Work instruction =>
Please restate the data exactly, from the first line to the last.

Dataset content =>
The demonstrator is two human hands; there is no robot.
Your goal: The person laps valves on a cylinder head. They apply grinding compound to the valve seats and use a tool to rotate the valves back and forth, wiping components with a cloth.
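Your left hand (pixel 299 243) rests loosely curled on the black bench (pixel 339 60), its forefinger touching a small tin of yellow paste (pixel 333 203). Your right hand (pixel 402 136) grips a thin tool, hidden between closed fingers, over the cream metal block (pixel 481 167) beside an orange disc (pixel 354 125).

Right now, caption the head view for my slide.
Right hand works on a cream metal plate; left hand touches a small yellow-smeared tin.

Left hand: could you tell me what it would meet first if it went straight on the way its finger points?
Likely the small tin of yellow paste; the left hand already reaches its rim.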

Result =>
The demonstrator is two human hands; there is no robot.
Your goal: The person laps valves on a cylinder head. They apply grinding compound to the valve seats and use a tool to rotate the valves back and forth, wiping components with a cloth.
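Your left hand (pixel 299 243) rests loosely curled on the black bench (pixel 339 60), its forefinger touching a small tin of yellow paste (pixel 333 203). Your right hand (pixel 402 136) grips a thin tool, hidden between closed fingers, over the cream metal block (pixel 481 167) beside an orange disc (pixel 354 125).

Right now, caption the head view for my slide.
Right hand works on a cream metal plate; left hand touches a small yellow-smeared tin.

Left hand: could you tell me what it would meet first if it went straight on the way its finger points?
Likely the small tin of yellow paste; the left hand already reaches its rim.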

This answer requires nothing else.